Mab had just been stirring her soup in circles. Now she lifted her spoon and took a tiny sip from it. "There," she said. And slowly, in silence, they ate their soup without tasting a thing.
"Mama," said Esme after the handsome waiter had cleared away their bowls. "Don't you think the wolves can follow us through the train tunnel?"
"We should have some time," answered Mab. "They only hunt at night. They draw power from the moon and they're strongest when it's nearest."
"But it's not near now," said Esme. "It's almost in apogee." She'd been charting the monthly moons with her mother her whole life, and she finally knew why.
"That's good for us," said Mab. "They won't be at full strength."
Esme knew somehow that it wouldn't matter, that they would be strong enough. She could almost see them lunging out of the darkness, slaver clinging to their yellow fangs. She also knew, somehow, that they wouldn't stop until they found her, and she wondered why she wasn't more afraid. "What do they want?" she asked in a hushed voice.
Mab only smiled at her and reached for her hand. If she knew what they wanted -- and by the fear in her eyes Esme could tell that she did -- she wasn't going to tell.
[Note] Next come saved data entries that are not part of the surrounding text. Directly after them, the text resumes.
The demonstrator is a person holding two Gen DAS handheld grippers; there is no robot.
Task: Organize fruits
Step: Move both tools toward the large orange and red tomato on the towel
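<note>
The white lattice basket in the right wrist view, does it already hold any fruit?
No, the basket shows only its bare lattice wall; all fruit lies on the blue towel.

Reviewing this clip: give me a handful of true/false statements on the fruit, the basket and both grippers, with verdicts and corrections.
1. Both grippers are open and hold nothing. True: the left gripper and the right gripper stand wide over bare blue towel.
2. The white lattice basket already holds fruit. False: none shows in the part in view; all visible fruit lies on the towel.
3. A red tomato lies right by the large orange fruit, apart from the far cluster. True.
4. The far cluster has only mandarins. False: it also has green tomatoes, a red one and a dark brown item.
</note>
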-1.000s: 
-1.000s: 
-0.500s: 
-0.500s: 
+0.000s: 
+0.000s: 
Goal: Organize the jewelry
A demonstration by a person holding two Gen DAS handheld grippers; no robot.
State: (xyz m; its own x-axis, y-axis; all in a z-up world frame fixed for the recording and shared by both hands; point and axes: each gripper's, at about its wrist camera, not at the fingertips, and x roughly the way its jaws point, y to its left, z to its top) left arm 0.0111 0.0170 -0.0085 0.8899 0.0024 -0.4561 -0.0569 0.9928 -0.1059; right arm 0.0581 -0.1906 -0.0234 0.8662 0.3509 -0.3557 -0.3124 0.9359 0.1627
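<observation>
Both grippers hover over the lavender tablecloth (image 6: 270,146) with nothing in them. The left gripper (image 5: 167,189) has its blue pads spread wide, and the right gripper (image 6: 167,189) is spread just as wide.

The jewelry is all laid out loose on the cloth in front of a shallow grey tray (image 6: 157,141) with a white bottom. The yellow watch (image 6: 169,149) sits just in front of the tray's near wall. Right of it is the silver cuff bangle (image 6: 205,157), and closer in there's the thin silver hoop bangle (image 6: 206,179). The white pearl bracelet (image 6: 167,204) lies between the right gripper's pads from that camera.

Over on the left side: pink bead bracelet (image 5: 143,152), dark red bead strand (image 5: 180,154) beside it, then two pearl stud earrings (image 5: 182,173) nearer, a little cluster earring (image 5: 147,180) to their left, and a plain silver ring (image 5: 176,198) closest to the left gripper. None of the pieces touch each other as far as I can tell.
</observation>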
The train sped on, out of its undersea tunnel and onto the plains of France. By and by they arrived in Paris and transferred to a train bound for Marseilles, where Mab planned to get them on a ship for Africa or the Canary Islands, or perhaps a boat that would never again come to a shore but just sail and sail where the wolves would never find them. But when they reached the port in Marseilles, they learned the next passenger ship wouldn't depart until morning. It was bound for Tunis and would leave at dawn.
Night was falling.
Mab knew that back in London the hunters would be waking up in whatever dark place they had used for a lair. They had probably slept in their human cithrim as they usually had back in Tajbel. Erezav and Isvant would be among them, the Queen's favorites who looked like beasts no matter what cithra they kept, wolf or man or even crow. They made vicious crows, and picked out humans' eyes just for looking at them. And the Queen herself, she would be there too, not as a wolf but as a woman. She might be riding one of her wolves, her long fingers clutching the fur of its nape. Mab shuddered at the vision of the Queen astride one of her massive black beasts. She knew the hunters couldn't reach Marseilles for hours, but the sight of the rising moon still sent a thrill of panic through her. "Come on," she said, grabbing Esme by the hand.
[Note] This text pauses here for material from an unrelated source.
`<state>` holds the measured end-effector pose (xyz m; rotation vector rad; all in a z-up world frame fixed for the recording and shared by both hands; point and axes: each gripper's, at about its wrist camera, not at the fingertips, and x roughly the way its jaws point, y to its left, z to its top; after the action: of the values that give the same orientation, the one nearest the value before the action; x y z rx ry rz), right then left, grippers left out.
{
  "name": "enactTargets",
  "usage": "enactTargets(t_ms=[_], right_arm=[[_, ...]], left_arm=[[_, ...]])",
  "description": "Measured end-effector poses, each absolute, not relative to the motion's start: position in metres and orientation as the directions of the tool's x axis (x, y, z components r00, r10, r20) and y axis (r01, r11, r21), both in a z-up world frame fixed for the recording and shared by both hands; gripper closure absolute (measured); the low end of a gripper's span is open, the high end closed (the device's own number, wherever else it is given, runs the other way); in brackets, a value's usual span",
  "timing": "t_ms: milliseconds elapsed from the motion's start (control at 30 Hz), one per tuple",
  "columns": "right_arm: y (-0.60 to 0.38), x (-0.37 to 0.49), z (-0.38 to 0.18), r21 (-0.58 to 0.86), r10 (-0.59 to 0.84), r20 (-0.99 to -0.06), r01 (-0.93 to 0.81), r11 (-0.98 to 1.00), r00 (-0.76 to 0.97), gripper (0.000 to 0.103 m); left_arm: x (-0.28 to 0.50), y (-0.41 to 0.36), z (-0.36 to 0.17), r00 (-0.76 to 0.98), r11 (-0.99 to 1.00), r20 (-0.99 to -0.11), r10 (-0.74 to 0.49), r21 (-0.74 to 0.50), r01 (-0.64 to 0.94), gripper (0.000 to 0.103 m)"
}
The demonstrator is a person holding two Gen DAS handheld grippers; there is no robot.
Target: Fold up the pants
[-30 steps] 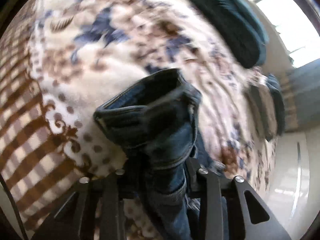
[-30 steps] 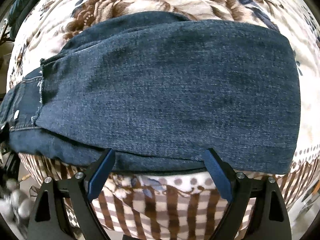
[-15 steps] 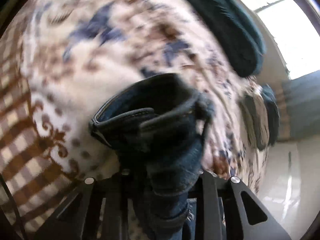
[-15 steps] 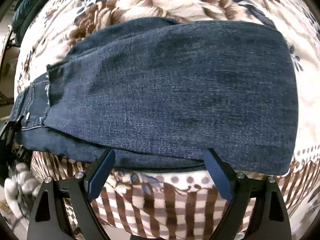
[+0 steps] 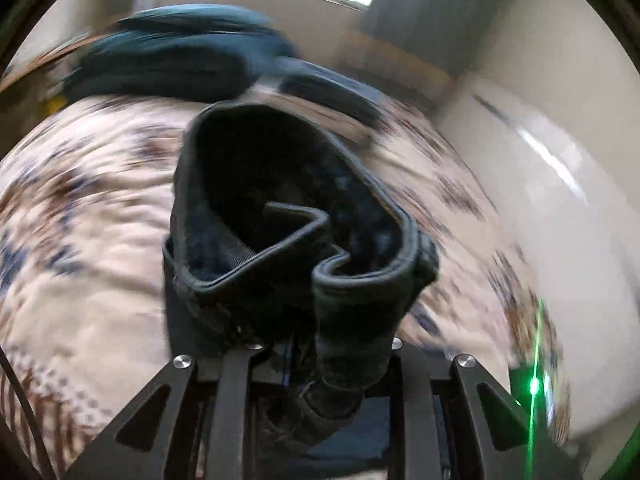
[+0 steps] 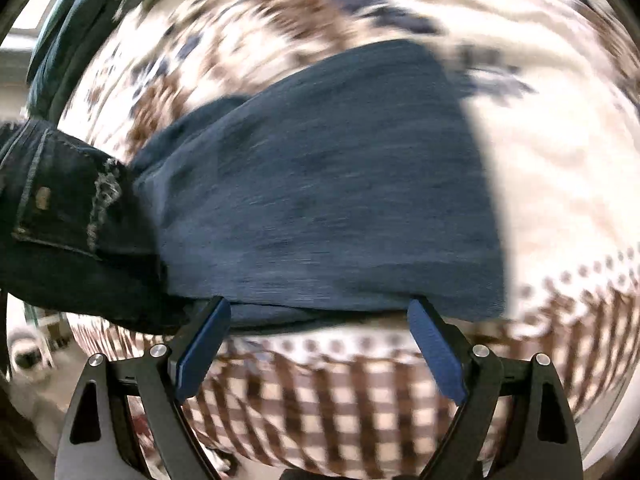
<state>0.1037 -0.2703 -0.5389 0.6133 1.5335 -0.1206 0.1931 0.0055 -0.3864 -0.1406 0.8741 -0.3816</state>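
Dark blue jeans lie folded across a patterned blanket. My right gripper is open, its blue pads at the near edge of the folded legs, holding nothing. My left gripper is shut on the jeans' waistband, which stands lifted in front of the camera with its opening gaping. In the right wrist view the lifted waist end with a pocket and rivet rises at the left.
A dark teal cushion or folded cloth lies at the far side of the bed; it also shows in the right wrist view. Pale floor lies to the right of the bed. The blanket's checked border hangs at the near edge.
My left gripper has lifted and swung the waistband up and over; its view now tilts toward the room. In the right wrist view the waist end has risen at the left. My right gripper stays open.
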Motion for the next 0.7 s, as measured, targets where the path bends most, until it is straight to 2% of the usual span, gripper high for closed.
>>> enactTargets(t_ms=[100, 200, 267, 367, 467, 567, 600, 633, 700], right_arm=[[-0.308, 0.079, -0.537, 0.269, 0.271, -0.96, 0.513, 0.815, 0.073, 0.011], [-0.349, 0.052, -0.543, 0.166, 0.179, -0.983, 0.571, 0.804, 0.034, 0.011], [-0.38, 0.035, -0.548, 0.1, 0.123, -0.992, 0.603, 0.792, 0.003, 0.011], [-0.417, 0.017, -0.553, 0.077, 0.111, -0.994, 0.636, 0.768, -0.013, 0.011], [-0.443, 0.013, -0.551, 0.177, 0.199, -0.979, 0.654, 0.735, 0.042, 0.011], [-0.458, 0.018, -0.539, 0.337, 0.321, -0.936, 0.644, 0.687, 0.146, 0.011], [-0.46, 0.022, -0.534, 0.386, 0.358, -0.917, 0.629, 0.675, 0.177, 0.011], [-0.46, 0.027, -0.53, 0.42, 0.387, -0.901, 0.615, 0.668, 0.195, 0.011], [-0.452, 0.043, -0.516, 0.501, 0.455, -0.859, 0.563, 0.658, 0.233, 0.011]], left_arm=[[0.173, -0.065, -0.417, 0.494, 0.885, -0.766, -0.411, -0.205, 0.419, 0.084], [0.152, -0.121, -0.457, 0.408, 0.834, -0.819, -0.404, -0.146, 0.532, 0.084], [0.14, -0.147, -0.483, 0.364, 0.813, -0.853, -0.373, -0.112, 0.572, 0.084], [0.127, -0.165, -0.5, 0.391, 0.784, -0.867, -0.307, 0.002, 0.62, 0.081], [0.122, -0.167, -0.488, 0.408, 0.776, -0.882, -0.237, 0.081, 0.626, 0.067], [0.1, -0.152, -0.463, 0.363, 0.781, -0.895, -0.259, 0.027, 0.624, 0.036], [0.091, -0.148, -0.452, 0.361, 0.787, -0.895, -0.264, 0.016, 0.616, 0.017], [0.085, -0.142, -0.443, 0.361, 0.793, -0.894, -0.266, 0.01, 0.609, 0.009], [0.083, -0.125, -0.427, 0.36, 0.823, -0.901, -0.241, 0.007, 0.568, 0.007]])
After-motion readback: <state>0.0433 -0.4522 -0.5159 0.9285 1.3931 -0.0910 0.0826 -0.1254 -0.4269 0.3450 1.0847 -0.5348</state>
They found a hotel and took a room high in the attic. It had a round window that looked out over the harbor, and it had one big bed. Mab and Esme huddled in it. They burned the pages of a romance novel someone had left behind and spread the ashes around the bed, keeping some in their fists and the laps of their nightgowns, ready to throw. "Ashes burn them," Mab told Esme.
"Why?" asked Esme, looking at her dirty fingers. She found the sensation of the ashes unpleasant.
"I don't know. They abhor fire. I never knew of fire until I left them."
They fell silent for a long time, listening.
Esme slept and she dreamed of a moon framed by a rough rock window, and of a bed of furs, and of silver eyelids winking open on hinges to disclose real eyes, bloodshot and sticky. She dreamed of the pressure of warm lips against hers and she tasted river water on them and saw snowflakes caught in long, dark hair. She woke and listened in the dark for the howl of wolves but she heard only city sounds.
Mab had stayed awake all night and her eyes were glassy with exhaustion. "It's time to go," she said.
It was dawn. The tattered lace of darkness still hung over the city, as if night were a grim bride trudging to the horizon, trailing her shadowy train. They hurried the short blocks to the waterfront and merged there into a sleepy knot of passengers waiting to board a ship. The minutes dragged past and with each the glow of morning crept a little farther up the sky, until Mab and Esme began to believe they would escape.
The first howl, when it came, was very far away, an eerie wisp of sound that might have been something else: a siren, or a grief-stricken woman. But Mab and Esme both knew it wasn't something else. They felt it in their spines and in their souls. They spun, listening, staring, searching. The next howl was closer, and the next closer still. "Mama, they're coming!" Esme cried, and Mab heard excitement in her voice and saw that her face was vivid with it.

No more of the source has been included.